The University of Bradford is a traditional institution with a long history of high-quality research, learning, and teaching but also forward-thinking, modern and student-orientated. The University has won awards for sustainability and provides state of the art facilities for students on campus. Academically it has one of Europe’s leading business schools plus the world’s largest Centre for the study of peace and conflict. Students are taught by academics from around the world, which is backed up by high-quality research spanning over almost 50 years.

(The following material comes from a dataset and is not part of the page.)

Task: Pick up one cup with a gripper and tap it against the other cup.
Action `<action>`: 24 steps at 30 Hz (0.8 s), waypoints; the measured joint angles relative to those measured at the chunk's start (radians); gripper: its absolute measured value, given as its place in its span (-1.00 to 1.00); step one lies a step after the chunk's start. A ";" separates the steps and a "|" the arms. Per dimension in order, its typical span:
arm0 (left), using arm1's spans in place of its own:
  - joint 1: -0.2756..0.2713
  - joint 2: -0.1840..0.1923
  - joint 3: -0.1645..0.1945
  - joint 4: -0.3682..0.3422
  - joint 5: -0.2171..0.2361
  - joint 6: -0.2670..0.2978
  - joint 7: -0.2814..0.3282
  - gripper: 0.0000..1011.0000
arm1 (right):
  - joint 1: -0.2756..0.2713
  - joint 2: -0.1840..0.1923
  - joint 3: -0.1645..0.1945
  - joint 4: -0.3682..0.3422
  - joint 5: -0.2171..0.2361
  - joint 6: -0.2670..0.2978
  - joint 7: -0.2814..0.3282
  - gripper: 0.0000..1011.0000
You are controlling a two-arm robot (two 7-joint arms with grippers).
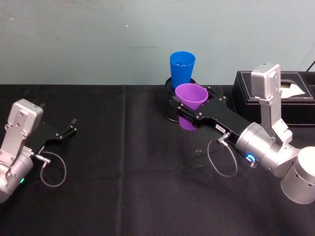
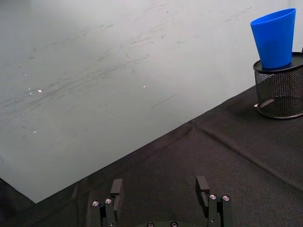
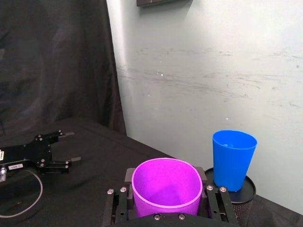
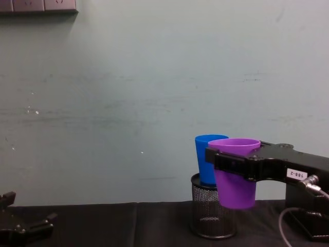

The city of Bradford has many notable places of interest, from the National Media Museum (the most-visited museum in the UK outside of London), Bradford Cathedral, Bradford 1 Gallery, the Saltaire World Heritage Site, and many others. Bradford has also been given the distinction of being the first city designated a UNESCO city of film.

This program is best for a student that is independent.  A student must be comfortable with advocating for themselves on campus to thrive in this location. Please be aware that there may not be the same access to internet or amenities to which you may be accustomed.  Student services and especially class registration may not be at all similar to what is done at the College and may be difficult for some students to adjust.

Learn More about the University of Bradford here! Read the ISEP Country Handbook to learn more about visa requirements, educational system, and culture.


To be eligible to participate in this program, students must meet the following requirements:

  • Good academic and judicial standing during time of application AND time of participation in program
  • Undergraduates must have completed at least two semesters of study at Lake Forest College AND have junior status or higher before participation. 
  • At least 18 years of age by the program’s departure date. 
  • Be able to stay at the host program for the duration of the semester, including through the exam and travel periods
  • Minimum GPA of 2.75.  

Students applying to ISEP must apply for an Exchange option (in any country) as a first choice but may apply to a Direct option as a back-up. Direct options may have an additional cost (see a financial section for more information).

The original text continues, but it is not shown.